Voilà qui permet d'établir, en ce qui concerne l'introduction des recours 98 et 99-63, que la Commission a une part de responsabilité qu'il est possible de prendre en considération pour statuer sur les dépens, conformément à l'article 69, paragraphe 4. Il nous paraît juste et conforme au sens de l'article 69, paragraphe 4, de condamner la Commission à supporter la part des dépens qui a été occasionnée aux requérants par les recours 98 et 99-83, c'est-à-dire leur totalité, puisque à l'égard de cette décision il n'importe pas de savoir si les recours étaient susceptibles d'aboutir.

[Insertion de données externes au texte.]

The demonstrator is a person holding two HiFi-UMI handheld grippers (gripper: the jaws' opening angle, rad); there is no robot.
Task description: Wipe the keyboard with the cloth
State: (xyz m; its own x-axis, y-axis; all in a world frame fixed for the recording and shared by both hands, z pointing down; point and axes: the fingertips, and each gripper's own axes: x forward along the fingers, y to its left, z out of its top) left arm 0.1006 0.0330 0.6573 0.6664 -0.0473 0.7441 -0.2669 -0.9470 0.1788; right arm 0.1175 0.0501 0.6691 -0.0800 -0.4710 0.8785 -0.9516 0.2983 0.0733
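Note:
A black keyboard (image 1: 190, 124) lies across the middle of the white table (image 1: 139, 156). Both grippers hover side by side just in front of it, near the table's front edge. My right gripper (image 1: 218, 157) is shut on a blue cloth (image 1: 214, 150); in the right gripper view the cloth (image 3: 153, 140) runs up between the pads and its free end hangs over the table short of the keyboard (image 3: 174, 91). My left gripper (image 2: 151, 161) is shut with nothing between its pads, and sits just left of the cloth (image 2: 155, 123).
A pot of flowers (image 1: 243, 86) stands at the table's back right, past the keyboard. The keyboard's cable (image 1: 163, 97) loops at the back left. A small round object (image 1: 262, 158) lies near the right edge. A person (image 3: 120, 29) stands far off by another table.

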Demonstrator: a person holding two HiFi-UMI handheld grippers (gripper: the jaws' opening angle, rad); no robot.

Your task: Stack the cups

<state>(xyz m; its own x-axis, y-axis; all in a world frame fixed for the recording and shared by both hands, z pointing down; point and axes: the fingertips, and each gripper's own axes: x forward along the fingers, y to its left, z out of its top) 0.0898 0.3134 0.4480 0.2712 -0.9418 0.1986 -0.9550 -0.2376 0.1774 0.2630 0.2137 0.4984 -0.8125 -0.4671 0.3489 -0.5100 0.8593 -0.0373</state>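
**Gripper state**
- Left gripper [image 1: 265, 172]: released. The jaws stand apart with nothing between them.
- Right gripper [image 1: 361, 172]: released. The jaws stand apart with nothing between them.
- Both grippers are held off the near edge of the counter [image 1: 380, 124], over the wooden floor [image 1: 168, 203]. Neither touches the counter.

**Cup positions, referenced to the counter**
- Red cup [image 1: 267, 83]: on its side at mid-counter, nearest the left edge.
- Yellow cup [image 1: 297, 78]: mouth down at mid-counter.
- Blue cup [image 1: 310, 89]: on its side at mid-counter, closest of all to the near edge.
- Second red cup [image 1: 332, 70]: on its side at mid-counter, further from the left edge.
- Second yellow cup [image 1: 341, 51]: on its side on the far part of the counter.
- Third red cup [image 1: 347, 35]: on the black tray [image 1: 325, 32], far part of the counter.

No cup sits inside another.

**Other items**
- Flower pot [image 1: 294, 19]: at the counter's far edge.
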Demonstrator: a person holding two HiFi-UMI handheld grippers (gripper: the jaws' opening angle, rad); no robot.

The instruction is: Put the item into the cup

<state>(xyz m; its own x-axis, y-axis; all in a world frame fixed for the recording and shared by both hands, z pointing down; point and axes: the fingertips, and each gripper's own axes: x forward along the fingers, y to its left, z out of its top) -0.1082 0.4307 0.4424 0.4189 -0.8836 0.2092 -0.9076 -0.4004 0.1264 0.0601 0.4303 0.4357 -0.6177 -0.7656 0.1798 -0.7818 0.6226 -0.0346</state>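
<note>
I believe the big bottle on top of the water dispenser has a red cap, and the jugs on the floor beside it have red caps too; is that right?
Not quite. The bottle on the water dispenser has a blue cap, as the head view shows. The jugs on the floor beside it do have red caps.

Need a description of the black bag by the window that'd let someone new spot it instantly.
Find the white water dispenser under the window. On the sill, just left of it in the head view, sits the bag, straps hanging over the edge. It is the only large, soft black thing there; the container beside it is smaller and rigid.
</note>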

Les mêmes considérations s'imposent en ce qui concerne les dépens de la demande de sursis. Or, étant donné que la Cour a rendu une décision sur ce point et, dans le cas d'espèce, une décision négative pour les requérants, cette question-là doit être résolue sur la base de l'article 69, paragraphe 3, et non pas sur la base de la disposition de l'article 69, paragraphe 4.

III — RÉSUMÉ ET CONCLUSION

Nous résumons: la première conclusion des requérants, tendant à l'annulation des décisions d'intégration, n'est pas fondée et doit être rejetée. En revanche, les autres conclusions au principal sont fondées. La Cour devra par conséquent annuler la décision de la Commission portant refus de reclasser les requérants, à compter du 1er janvier 1962, dans le grade A 3. Cela justifie aussi la demande de jugement déclaratif des requérants.

Comme dans l'affaire Maudet, il y a lieu de mettre les dépens de l'instance à la charge de la Commission, puisque, pour l'essentiel de leurs conclusions, les requérants ont eu gain de cause. Conformément à l'article 69, paragraphes 3 et 4, du règlement de procédure, la Commission doit supporter, en outre, la totalité des dépens des affaires 98 et 99-63 et des affaires de référé 98 et 99-63.


( 1 ) Gabolde, Traité pratique de la procédure administrative contentieuse, 1960, no 510; paragraphe 155 de la «Deutsche Verwaltungsgerichtsordnung» du 21 janvier 1960.

( 2 ) Koehler, 1960, note IV au paragraphe 155.